Using the time{} function, we can see that this takes about 10 seconds to complete, depending on the hardware you are running on.

13.1.1 Sequential Code

Consider the following code that executes two call to hash sequentially. We can see that this takes about 20 seconds to run:

> time:
    println(hash("Chinatown.jpg"))
    println(hash("ZCenter.jpg"))

$2a$17$O0fnZkDyZ1bsJknuXw.eG.9Mesh9W03ZnVPefgcTVP7sc2rYBdPb2
$2a$17$UiLjZlPjag3oaEaeGA.eG.8KLuk3HS0iqPGaRJPdp1Bjl4zjhQLWi
res1: (Unit, scala.concurrent.duration.FiniteDuration) = ((), 20273416425 nanoseconds)
13.5.scala

Typical Scala code, like most programming languages, executes sequentially: line by line from top to bottom, left to right within each line. If we can run both hash calls in parallel, we should be able to do it in half the time: about 10 seconds. That is where Futures come in.

13.1.2 Spawning Futures

The basic building block is scala.concurrent.Future, which we have imported as simply Future. Futures define lightweight tasks that run on a thread pool, perform some computation, and return a value.
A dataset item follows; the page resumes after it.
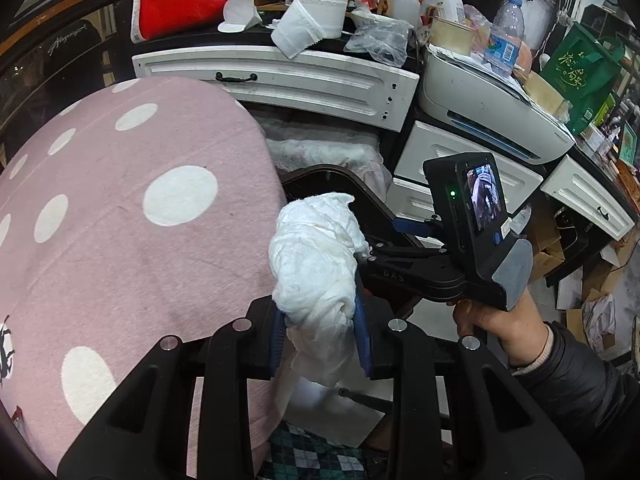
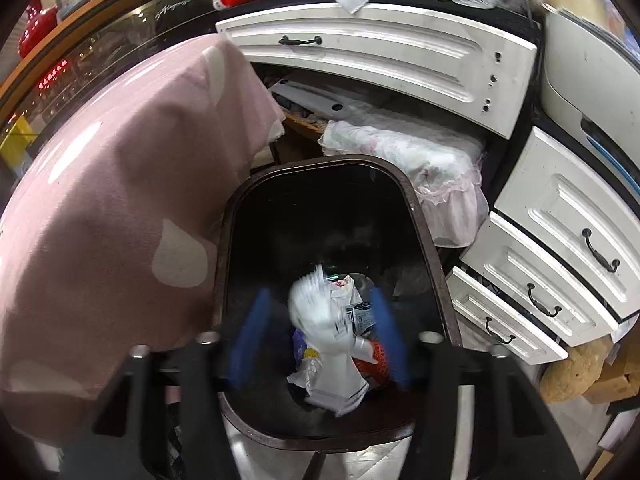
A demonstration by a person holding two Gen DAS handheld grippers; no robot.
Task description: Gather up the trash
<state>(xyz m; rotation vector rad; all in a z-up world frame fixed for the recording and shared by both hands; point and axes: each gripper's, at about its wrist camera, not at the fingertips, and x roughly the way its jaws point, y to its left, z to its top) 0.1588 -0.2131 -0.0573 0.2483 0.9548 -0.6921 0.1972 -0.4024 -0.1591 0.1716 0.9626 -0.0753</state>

We construct a simple thread pool earlier (Executors.newFixedThreadPool(8)), but there is a range of options you can choose from (newWorkStealingPool, newSingleThreadExecutor, etc.).

To create a future, use the Future{ ... } syntax:

> val f1 = Future{ "hello" + 123 + "world" }
f1: scala.concurrent.Future[String] = Future(Success(hello123world))

> val f2 = Future{ hash("Chinatown.jpg") }
f2: scala.concurrent.Future[String] = Future(<not completed>)
13.6.scala

We can see that the first Future f1 is already completed when printed out. That makes sense, as the computation is simple and would complete almost instantly, even before the result is printed to the console. The second Future f2 uses the hash function we defined earlier, and therefore takes longer and is listed as <not completed>. However, both lines val f1 = and val f2 = complete instantly! This is because when we create a Future, it runs in the background on a thread pool and we can continue doing other things while it is working.

If we wait about 10 seconds and ask for f2 again, we will see it complete and print out the hash of the file:

> f2
res2: scala.concurrent.Future[String] = Future(Success($2a$17$O0fnZkDyZ1b...))
13.7.scala

13.1.3 Offloading Work from the Main Thread

A Future's computation returns the single value at the end of the Future{ ... } block. When we want the return value of the Future, we can use Await.result to get it:

> val f = Future{ hash("Chinatown.jpg") }
f: scala.concurrent.Future[String] = Future(<not completed>)

> Await.result(f, Inf)
res3: String = "$2a$17$O0fnZkDyZ1bsJinOPw.eG.H80jYKe4v1rAF8k5sH9uRue4tma50rK"
13.8.scala

Even just creating a single Future to run in the background can be useful, as you can have your code do other things while the Future is running. For example, we can run one hash call inside the Future, do another hash call on the main thread, and then use Await.result to wait for the background call to complete:

> val f = Future{ hash("Chinatown.jpg") }
f: scala.concurrent.Future[String] = Future(<not completed>)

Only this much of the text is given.